Monday, 12 October 2015

Eco-tourism and its impact

In recent times, apart from the traditional tourism, the eco-tourism has also become popular among the people. The people visit from oasis in Egypt to snorkelling sites at far flung and isolated destinations to avoid the mundane tourist crowd. However, according to the latest study it is being suggested that the interaction between the wildlife and the tourists puts the wildlife at the risk of predation due to bigger animals.
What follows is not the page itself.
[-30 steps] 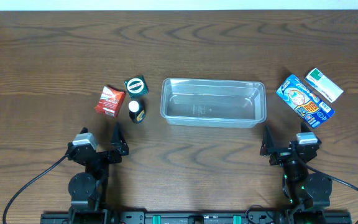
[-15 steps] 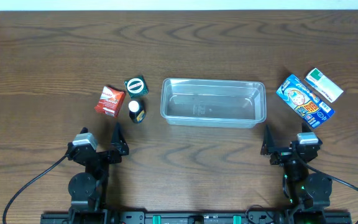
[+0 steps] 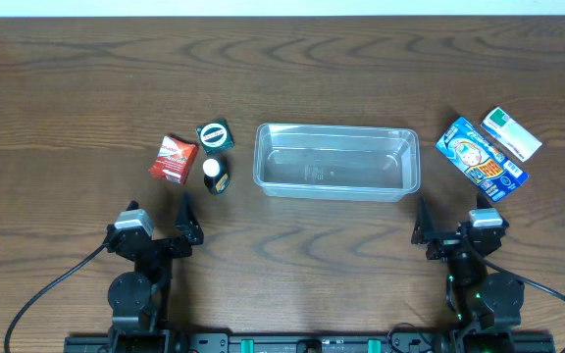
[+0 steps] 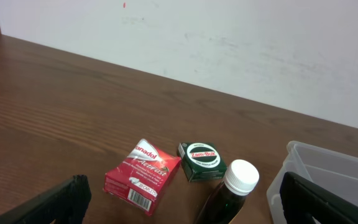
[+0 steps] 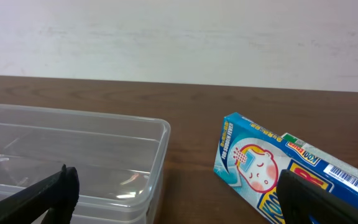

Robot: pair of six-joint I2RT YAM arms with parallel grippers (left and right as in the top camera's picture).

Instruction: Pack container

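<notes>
The left hand (image 3: 158,221) and right hand (image 3: 451,227) sit low over the desk (image 3: 282,69), fingers spread wide, gripping nothing. The container (image 3: 336,162) lies ahead, right of the left hand and left of the right one. Each wrist view shows only one end of it, partly behind a finger.

Ahead of the left hand are a red box (image 3: 173,159), a green tin (image 3: 215,135) and a bottle (image 3: 215,175), whose base is cut off in the wrist view. Ahead-right of the right hand, a blue box (image 3: 481,159) nearly hides a white box (image 3: 511,133) from its wrist camera.

left wrist view: bottle (image 4: 229,194) cut off at 6 o'clock, container (image 4: 329,158) cut at 3 o'clock | right wrist view: blue box (image 5: 260,165) runs off at 4 o'clock, white-green box (image 5: 304,148) mostly hidden behind it | overhead: box print too small to read
</notes>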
According to the researcher Daniel Blumstein of the University of California, USA, nearly 8 million people visit these kinds of protected areas in the name of eco-tourism every year. If all the humans on earth visit these protected areas, the interaction would make a big difference to the environment. The massive demand of eco-tourism and other nature based activities may add up the long list of environmental changes brought about by the humans. The report published in the journal Trends in Ecology & Evolution, views into the long-term effects of eco-tourism and urges the managers of all these protected areas to take these factors into account to assess the sustainability of the area. The researchers have laid stress to the fact that the objective of eco-tourism is to increase the biodiversity of the reserve, and not to diminish it.
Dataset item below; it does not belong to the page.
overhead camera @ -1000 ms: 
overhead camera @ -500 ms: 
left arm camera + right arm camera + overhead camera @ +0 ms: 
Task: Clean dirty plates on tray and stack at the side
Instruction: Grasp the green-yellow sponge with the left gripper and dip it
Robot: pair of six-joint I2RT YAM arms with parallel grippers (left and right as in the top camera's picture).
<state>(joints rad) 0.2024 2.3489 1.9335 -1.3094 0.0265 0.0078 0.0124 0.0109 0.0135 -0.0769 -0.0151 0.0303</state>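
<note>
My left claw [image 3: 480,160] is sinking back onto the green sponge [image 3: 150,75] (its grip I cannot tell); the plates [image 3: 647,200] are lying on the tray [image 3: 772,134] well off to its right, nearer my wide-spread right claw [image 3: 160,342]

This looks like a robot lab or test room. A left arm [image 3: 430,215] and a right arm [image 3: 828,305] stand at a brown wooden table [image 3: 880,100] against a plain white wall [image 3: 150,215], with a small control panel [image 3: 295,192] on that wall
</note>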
Blumstein said that when humans and animals interact in a benign way, they might start to feel getting into comfortable zone and further feel bolder in other situations. When this boldness transfers to real predators, then they will be subject to higher mortality when they encounter real predators. The researcher also adds that the presence of humans might discourage natural predators and hence make smaller animals bold as well. This type of transfer in the system by the human puts animals at a greater risk in the presence of their natural predators and poachers.
The new study is being done on different animals to see their conditions due to the visitation by the human beings. In addition, Blumstein also wishes to see the level of exposure at which the animals start bringing the change in behaviour and bringing themselves into the danger.